Course introduction Advanced Compiler Construction Michel Schinz 2016 02 25
General information
Course goals The goal of this course is to teach you: how to compile high-level functional and objectoriented programming languages, how to optimize the generated code, and how to support code execution at run time. To achieve these goals, the course is roughly split in three parts of unequal length: a part covering the compilation of high-level concepts (e.g. closures), a part covering intermediate languages and optimizations, a part covering virtual machines and garbage collection.
Prerequisite skills To complete the project successfully, you need: excellent knowledge of functional programming in Scala, good knowledge of (relatively) low-level programming in C. Beware: acquiring these skills during the course can be challenging.
Evaluation The grade will be based on three aspects: several group projects, to be completed in groups of at most two people, one or more (depending on class size) individual projects, to be completed alone, an individual oral exam. Note: the course is evaluated during the semester, which has two important consequences: 1. there is no retake exam, 2. the oral exam will take place during the last week of the semester, not during the official exam period.
Grading scheme The final grade will be based on your results in: the various project parts, spread over 11 weeks, which contribute to 80% of the grade, the final exam, which contributes to 20% of the grade.
Resources Lecturer: Michel Schinz Assistants: Dmitry Petrashko Manos Koukoutos Web page: lamp.epfl.ch/teaching/advanced_compiler Forum: piazza.com/epfl.ch/spring2016/cs420/home
Course overview
What is a compiler? Your current view of a compiler must be something like this: Lexical analysis Syntactical analysis Name & type analysis Code generation Scanner Parser Analyzer Generator Character stream Token stream Tree Attributed tree Executable code
What is a compiler, really? Real compilers are often more complicated multiple simplification and optimization phases Scanner Parser Analyzer Generator sophisticated run time system
Additional phases Simplification (or lowering) phases transform the program so that complex concepts of the language pattern matching, anonymous functions, etc. are translated using simpler ones. Optimization phases transform the program so that it hopefully makes better use of some resource e.g. CPU cycles, memory, etc. Of course, all these phases must preserve the meaning of the original program!

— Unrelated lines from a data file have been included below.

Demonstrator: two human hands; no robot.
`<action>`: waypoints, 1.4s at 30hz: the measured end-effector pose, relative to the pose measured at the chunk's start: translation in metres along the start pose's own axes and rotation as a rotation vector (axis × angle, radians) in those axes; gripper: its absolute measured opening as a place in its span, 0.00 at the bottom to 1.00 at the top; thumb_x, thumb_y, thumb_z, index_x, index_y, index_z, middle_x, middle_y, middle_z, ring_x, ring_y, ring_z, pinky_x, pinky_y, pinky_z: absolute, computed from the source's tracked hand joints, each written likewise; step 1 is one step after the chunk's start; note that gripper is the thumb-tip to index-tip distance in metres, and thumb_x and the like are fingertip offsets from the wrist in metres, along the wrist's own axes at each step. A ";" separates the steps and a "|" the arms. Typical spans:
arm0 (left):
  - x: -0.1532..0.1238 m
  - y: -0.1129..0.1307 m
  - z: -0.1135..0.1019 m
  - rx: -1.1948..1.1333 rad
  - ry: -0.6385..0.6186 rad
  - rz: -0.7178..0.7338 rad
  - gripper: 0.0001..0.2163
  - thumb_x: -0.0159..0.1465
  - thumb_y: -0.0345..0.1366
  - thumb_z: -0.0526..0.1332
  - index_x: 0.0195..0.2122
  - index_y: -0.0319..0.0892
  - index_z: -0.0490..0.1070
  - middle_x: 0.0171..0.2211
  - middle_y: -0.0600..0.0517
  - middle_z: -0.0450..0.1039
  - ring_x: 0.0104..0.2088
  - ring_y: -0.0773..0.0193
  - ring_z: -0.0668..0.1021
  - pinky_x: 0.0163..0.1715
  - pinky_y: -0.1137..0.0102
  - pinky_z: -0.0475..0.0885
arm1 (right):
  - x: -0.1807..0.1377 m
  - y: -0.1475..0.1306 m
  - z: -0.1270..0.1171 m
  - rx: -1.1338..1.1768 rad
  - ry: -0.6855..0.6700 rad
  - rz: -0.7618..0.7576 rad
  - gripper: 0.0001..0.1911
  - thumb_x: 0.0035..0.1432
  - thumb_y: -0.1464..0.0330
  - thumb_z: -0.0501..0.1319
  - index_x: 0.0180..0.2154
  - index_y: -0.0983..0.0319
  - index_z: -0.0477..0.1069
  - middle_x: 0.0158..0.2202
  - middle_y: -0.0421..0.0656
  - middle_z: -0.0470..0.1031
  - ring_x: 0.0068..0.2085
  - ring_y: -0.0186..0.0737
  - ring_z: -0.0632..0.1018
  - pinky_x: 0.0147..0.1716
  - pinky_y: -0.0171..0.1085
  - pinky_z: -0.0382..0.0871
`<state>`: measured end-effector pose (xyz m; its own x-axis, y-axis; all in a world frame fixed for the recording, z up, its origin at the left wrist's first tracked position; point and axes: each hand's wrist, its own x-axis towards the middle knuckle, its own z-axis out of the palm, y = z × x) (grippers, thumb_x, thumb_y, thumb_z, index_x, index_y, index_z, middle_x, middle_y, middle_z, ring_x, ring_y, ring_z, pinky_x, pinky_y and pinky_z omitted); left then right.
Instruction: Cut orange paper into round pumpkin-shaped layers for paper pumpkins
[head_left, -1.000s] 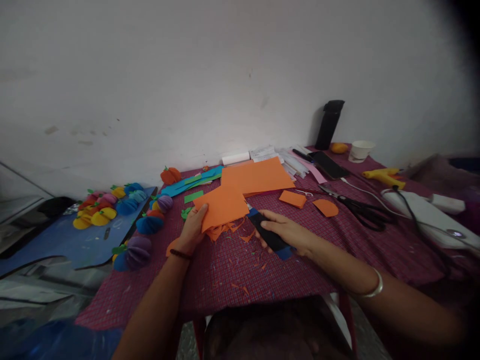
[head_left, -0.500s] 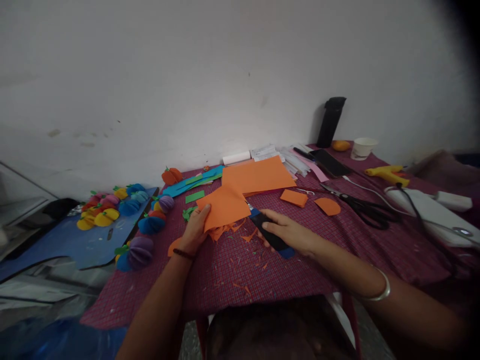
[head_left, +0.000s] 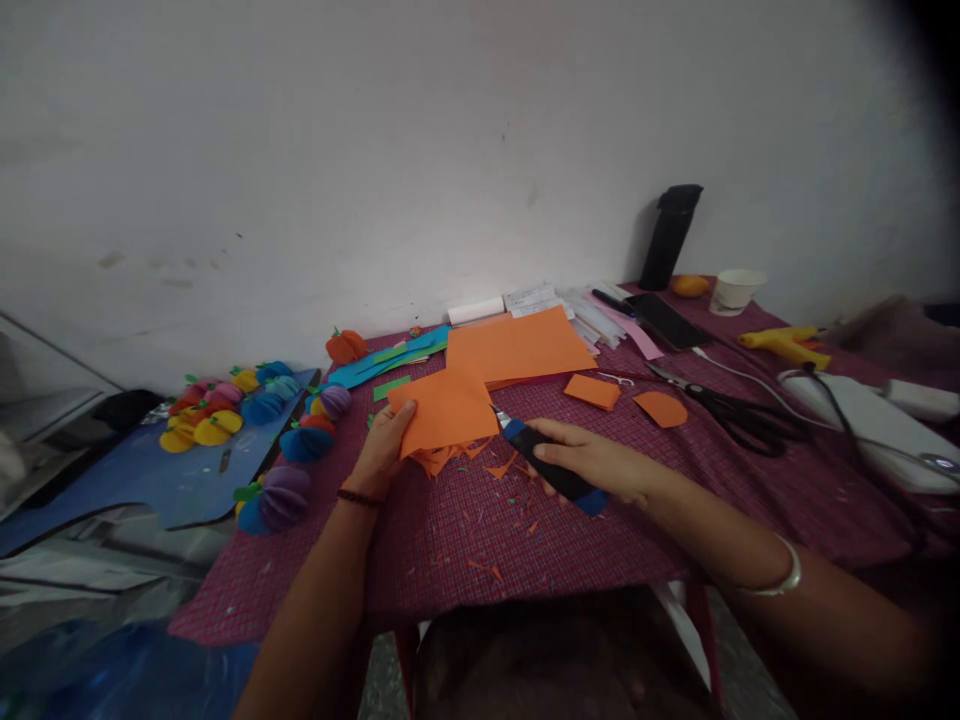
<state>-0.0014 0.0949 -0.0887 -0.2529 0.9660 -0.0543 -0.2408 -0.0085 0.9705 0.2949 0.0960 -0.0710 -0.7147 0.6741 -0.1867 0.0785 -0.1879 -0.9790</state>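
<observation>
At a craft table draped in a checked maroon cloth (head_left: 465, 545), a person works at an orange paper piece (head_left: 448, 408). The left hand (head_left: 382, 452) pinches the piece at its near corner, thumb on top and fingers beneath, and lifts it slightly off the cloth. The right hand (head_left: 604, 465) is wrapped around the handle of a blue-and-black cutter (head_left: 555, 470). The cutter's metal tip points at the right edge of the piece and is close to it or touching it; which one cannot be made out.

Much of the work looks finished. A cluster of folded paper pumpkins (head_left: 217, 412) in yellow, blue, purple and red sits on and around a blue board (head_left: 150, 480) at the left, and one orange pumpkin (head_left: 345, 346) stands near the wall. Orange trimmings (head_left: 444, 460) lie just under the held piece, with finer slivers scattered across the cloth. A small orange rectangle (head_left: 592, 391) and a rounded orange cut-out (head_left: 660, 408) lie apart to the right, already cut.

A good deal appears to remain. A stack of full orange sheets (head_left: 517, 345) lies uncut behind the hands, and the held piece has straight edges, not yet shaped. Black scissors (head_left: 731, 412) and a yellow glue gun (head_left: 787, 345) lie on the right of the table, in nobody's hand.
</observation>
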 end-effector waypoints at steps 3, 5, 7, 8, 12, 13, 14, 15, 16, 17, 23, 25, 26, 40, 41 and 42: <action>0.002 0.004 -0.006 -0.004 0.024 0.000 0.11 0.57 0.36 0.64 0.39 0.38 0.71 0.33 0.46 0.79 0.31 0.59 0.81 0.26 0.72 0.75 | -0.001 -0.001 -0.001 -0.022 -0.007 -0.017 0.16 0.59 0.62 0.59 0.48 0.60 0.63 0.32 0.40 0.71 0.26 0.31 0.74 0.22 0.30 0.67; 0.002 0.007 -0.009 0.011 0.033 -0.002 0.11 0.57 0.36 0.65 0.39 0.37 0.72 0.31 0.46 0.79 0.30 0.60 0.81 0.25 0.72 0.74 | -0.002 -0.003 -0.001 -0.037 -0.012 -0.016 0.16 0.59 0.62 0.58 0.48 0.60 0.63 0.32 0.39 0.70 0.26 0.30 0.74 0.23 0.30 0.67; 0.000 0.011 -0.010 0.032 0.039 -0.004 0.11 0.57 0.35 0.65 0.38 0.35 0.72 0.30 0.47 0.79 0.28 0.61 0.81 0.25 0.73 0.74 | -0.003 -0.003 0.000 -0.042 -0.021 -0.010 0.16 0.59 0.62 0.58 0.48 0.60 0.63 0.32 0.39 0.70 0.26 0.30 0.74 0.23 0.30 0.67; -0.001 0.012 -0.010 0.041 0.039 -0.009 0.11 0.57 0.35 0.65 0.38 0.35 0.72 0.30 0.47 0.79 0.28 0.61 0.81 0.25 0.72 0.74 | -0.003 -0.004 0.000 -0.039 -0.026 -0.007 0.16 0.59 0.62 0.58 0.48 0.60 0.63 0.32 0.39 0.70 0.26 0.30 0.74 0.23 0.30 0.67; -0.003 0.011 -0.008 0.042 0.002 -0.026 0.12 0.57 0.35 0.65 0.40 0.34 0.73 0.30 0.46 0.79 0.28 0.61 0.81 0.25 0.72 0.75 | -0.003 -0.003 0.002 -0.015 -0.040 0.015 0.16 0.60 0.62 0.58 0.49 0.58 0.62 0.33 0.41 0.71 0.26 0.31 0.74 0.22 0.30 0.67; -0.004 0.009 -0.007 0.039 -0.016 -0.025 0.13 0.57 0.36 0.66 0.40 0.34 0.73 0.31 0.46 0.80 0.27 0.61 0.81 0.25 0.72 0.75 | -0.002 -0.003 0.002 -0.014 -0.041 0.018 0.16 0.60 0.62 0.58 0.48 0.58 0.63 0.33 0.41 0.71 0.26 0.31 0.73 0.22 0.30 0.67; -0.004 0.008 -0.007 0.038 -0.037 -0.026 0.13 0.56 0.36 0.66 0.41 0.34 0.73 0.31 0.46 0.80 0.27 0.61 0.81 0.25 0.72 0.75 | -0.002 -0.003 0.002 -0.013 -0.044 0.018 0.15 0.60 0.62 0.58 0.48 0.58 0.63 0.33 0.41 0.71 0.26 0.31 0.73 0.21 0.30 0.67; -0.004 0.006 -0.007 0.041 -0.057 -0.029 0.14 0.56 0.37 0.66 0.40 0.35 0.73 0.32 0.46 0.80 0.27 0.61 0.81 0.25 0.72 0.75 | -0.002 -0.003 0.003 -0.011 -0.046 0.017 0.15 0.59 0.62 0.58 0.47 0.58 0.63 0.33 0.41 0.71 0.25 0.31 0.73 0.21 0.30 0.67; -0.005 0.005 -0.007 0.047 -0.074 -0.035 0.14 0.56 0.37 0.67 0.40 0.35 0.73 0.32 0.45 0.80 0.27 0.61 0.81 0.25 0.72 0.75 | -0.002 -0.003 0.003 -0.010 -0.050 0.017 0.14 0.59 0.62 0.58 0.47 0.58 0.63 0.33 0.41 0.71 0.25 0.31 0.73 0.21 0.30 0.67; -0.005 0.004 -0.007 0.054 -0.088 -0.042 0.14 0.55 0.38 0.67 0.40 0.35 0.74 0.33 0.45 0.80 0.27 0.61 0.81 0.26 0.72 0.75 | -0.001 -0.003 0.004 -0.007 -0.053 0.017 0.14 0.59 0.63 0.58 0.47 0.58 0.63 0.33 0.41 0.71 0.25 0.31 0.73 0.21 0.30 0.66; -0.006 0.002 -0.005 0.053 -0.111 -0.054 0.15 0.54 0.39 0.68 0.40 0.35 0.74 0.34 0.45 0.80 0.28 0.62 0.81 0.28 0.73 0.76 | 0.002 0.000 0.007 0.026 -0.021 0.016 0.15 0.59 0.64 0.58 0.47 0.59 0.63 0.32 0.41 0.71 0.25 0.32 0.73 0.21 0.31 0.66; -0.006 0.002 -0.006 0.057 -0.102 -0.042 0.15 0.55 0.39 0.68 0.39 0.35 0.74 0.34 0.44 0.80 0.28 0.62 0.81 0.27 0.73 0.75 | 0.002 0.000 0.007 0.044 0.001 0.005 0.14 0.59 0.63 0.58 0.47 0.59 0.63 0.32 0.41 0.71 0.26 0.32 0.73 0.22 0.31 0.67; -0.005 0.003 -0.006 0.059 -0.097 -0.037 0.15 0.55 0.39 0.68 0.39 0.35 0.74 0.34 0.44 0.80 0.28 0.61 0.81 0.26 0.73 0.75 | 0.002 0.001 0.007 0.053 0.011 0.000 0.15 0.59 0.63 0.58 0.47 0.59 0.63 0.32 0.41 0.70 0.26 0.32 0.73 0.22 0.31 0.67; -0.008 0.001 -0.002 0.117 -0.120 -0.058 0.16 0.55 0.41 0.67 0.40 0.35 0.73 0.30 0.47 0.79 0.24 0.62 0.79 0.22 0.72 0.73 | 0.002 -0.003 0.010 0.094 0.025 0.051 0.20 0.59 0.65 0.58 0.51 0.61 0.60 0.32 0.41 0.71 0.25 0.31 0.74 0.22 0.30 0.67; -0.007 0.000 -0.002 0.114 -0.119 -0.054 0.16 0.55 0.42 0.67 0.40 0.36 0.72 0.30 0.47 0.79 0.24 0.61 0.79 0.22 0.72 0.73 | 0.002 -0.003 0.010 0.123 0.023 0.048 0.20 0.58 0.65 0.58 0.52 0.61 0.60 0.32 0.41 0.72 0.25 0.31 0.74 0.22 0.31 0.68; -0.006 -0.001 -0.002 0.106 -0.112 -0.050 0.16 0.55 0.42 0.67 0.40 0.36 0.72 0.30 0.46 0.79 0.24 0.61 0.79 0.22 0.71 0.73 | 0.002 -0.003 0.010 0.156 0.022 0.042 0.21 0.58 0.65 0.59 0.52 0.61 0.60 0.32 0.42 0.72 0.25 0.32 0.74 0.22 0.31 0.68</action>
<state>-0.0017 0.0886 -0.0901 -0.1357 0.9874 -0.0820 -0.1485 0.0616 0.9870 0.2861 0.0903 -0.0678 -0.6978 0.6781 -0.2308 -0.0023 -0.3243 -0.9460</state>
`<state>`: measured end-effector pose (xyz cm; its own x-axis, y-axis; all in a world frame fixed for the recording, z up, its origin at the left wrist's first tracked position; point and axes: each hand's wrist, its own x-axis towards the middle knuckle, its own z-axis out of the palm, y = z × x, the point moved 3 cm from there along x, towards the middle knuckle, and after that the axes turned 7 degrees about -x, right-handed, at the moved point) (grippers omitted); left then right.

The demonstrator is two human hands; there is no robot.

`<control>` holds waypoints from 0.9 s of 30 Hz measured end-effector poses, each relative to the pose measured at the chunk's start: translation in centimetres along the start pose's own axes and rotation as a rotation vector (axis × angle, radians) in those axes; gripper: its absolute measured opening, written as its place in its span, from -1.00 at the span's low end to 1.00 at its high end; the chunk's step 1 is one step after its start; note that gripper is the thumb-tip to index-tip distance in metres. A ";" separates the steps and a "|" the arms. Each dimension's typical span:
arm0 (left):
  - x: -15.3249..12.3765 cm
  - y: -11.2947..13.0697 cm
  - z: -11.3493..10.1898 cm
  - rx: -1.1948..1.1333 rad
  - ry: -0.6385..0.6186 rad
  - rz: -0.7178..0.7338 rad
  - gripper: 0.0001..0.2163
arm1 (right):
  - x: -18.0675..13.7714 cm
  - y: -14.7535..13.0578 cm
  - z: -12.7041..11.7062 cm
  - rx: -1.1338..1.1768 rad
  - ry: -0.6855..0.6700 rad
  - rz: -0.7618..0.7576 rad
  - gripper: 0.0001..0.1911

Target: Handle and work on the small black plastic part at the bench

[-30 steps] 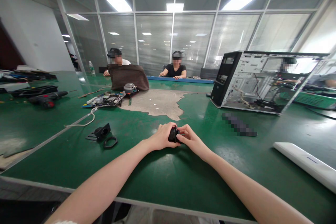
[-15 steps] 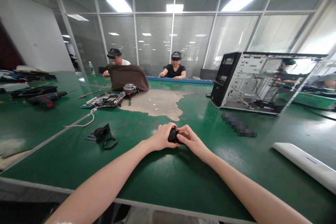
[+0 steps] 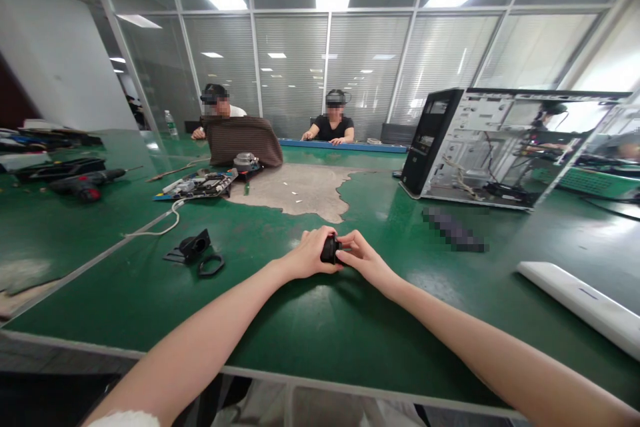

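Between my two hands is a small black rounded part [image 3: 329,250], close over the green tabletop; its exact kind I cannot make out. My left hand [image 3: 313,252] wraps around its left side, thumb toward me. On its right side, the fingertips and thumb of my right hand [image 3: 361,255] pinch it. To the left on the table lie a black plastic bracket with a round opening [image 3: 194,247] and a black ring [image 3: 211,265].
A circuit board [image 3: 200,185] with a pale cable and a cordless drill [image 3: 90,183] lie left. An open computer case [image 3: 430,147] stands at right, near a white slab-like device [image 3: 575,300]. Two people sit across the table behind a brown woven object [image 3: 245,141] and a blue strip [image 3: 345,145].
The camera view has tilted slightly, so the scene sits a little higher. Both hands keep hold of the black part, with only a small shift of the right fingers.
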<state>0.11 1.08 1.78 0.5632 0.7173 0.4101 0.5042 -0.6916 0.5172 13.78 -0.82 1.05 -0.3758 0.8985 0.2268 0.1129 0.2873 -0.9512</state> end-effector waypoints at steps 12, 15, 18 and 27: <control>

Simplification phases Example of a simplification phase: Java compilers have a phase that transforms nested classes to top-level ones. class Out { void f1() { } class In { void f2() { f1(); } } } class Out { void f1() { } } class Out$In { final Out this$0; Out$In(Out o) { this$0 = o; } void f2() { this$0.f1(); } }
Optimization phases Example of an optimization phase: Java compilers optimize expressions involving constant values. That includes removing dead code, i.e. code that can never be executed. class C { public final static boolean debug =!true; int f() { if (debug) { System.out.println("C.f() called"); } return 10; } }
Optimization phases Example of an optimization phase: Java compilers optimize expressions involving constant values. That includes removing dead code, i.e. code that can never be executed. class C { public final static boolean debug =!true; int f() { if (debug) { System.out.println("C.f() called"); } return 10; } dead code, } removed during compilation
Intermediate representations To manipulate the program, simplification and optimization phases must represent it in some way. One possibility is to use the representation produced by the parser the abstract syntax tree (AST). The AST is perfectly suited to certain tasks, but other intermediate representations (IR) exist and are more appropriate in some situations.
Run time system Implementing a high-level programming language usually means more than just writing a compiler. A complete run time system must be written, to provide various services to executing programs, like: code loading and linking, code interpretation, compilation and optimization, memory management (garbage collection), concurrency, etc. This is quite a lot, and modern Java Virtual Machines, for example, are more complex than Java compilers!
Memory management Most modern programming languages offer automatic memory management: the programmer allocates memory explicitly, but deallocation is performed automatically. The deallocation of memory is usually performed by a part of the run time system called the garbage collector (GC). A garbage collector periodically frees all memory that has been allocated by the program but is not reachable anymore.
Virtual machines Instead of targeting a real processor, a compiler can target a virtual one, usually called a virtual machine (VM). The produced code is then interpreted by a program emulating the virtual machine. Virtual machines have many advantages: the compiler can target a single architecture, the program can easily be monitored during execution, e.g. to prevent malicious behavior, or provide debugging facilities, the distribution of compiled code is easier. The main (only?) disadvantage of virtual machines is their speed: it is always slower to interpret a program in software than to execute it directly in hardware.
Dynamic (JIT) compilation To make virtual machines faster, dynamic, or just-in-time (JIT) compilation was invented. The idea is simple: Instead of interpreting a piece of code, the virtual machine translates it to machine code, and hands that code to the processor for execution. This is usually faster than interpretation.
Summary Compilers for high-level languages are more complex than the ones you ve studied, since: they must translate high-level concepts like patternmatching, anonymous functions, etc. to lower-level equivalents, they must be accompanied by a sophisticated run time system, and they should produce optimized code. This course will be focused on these aspects of compilers and run time systems.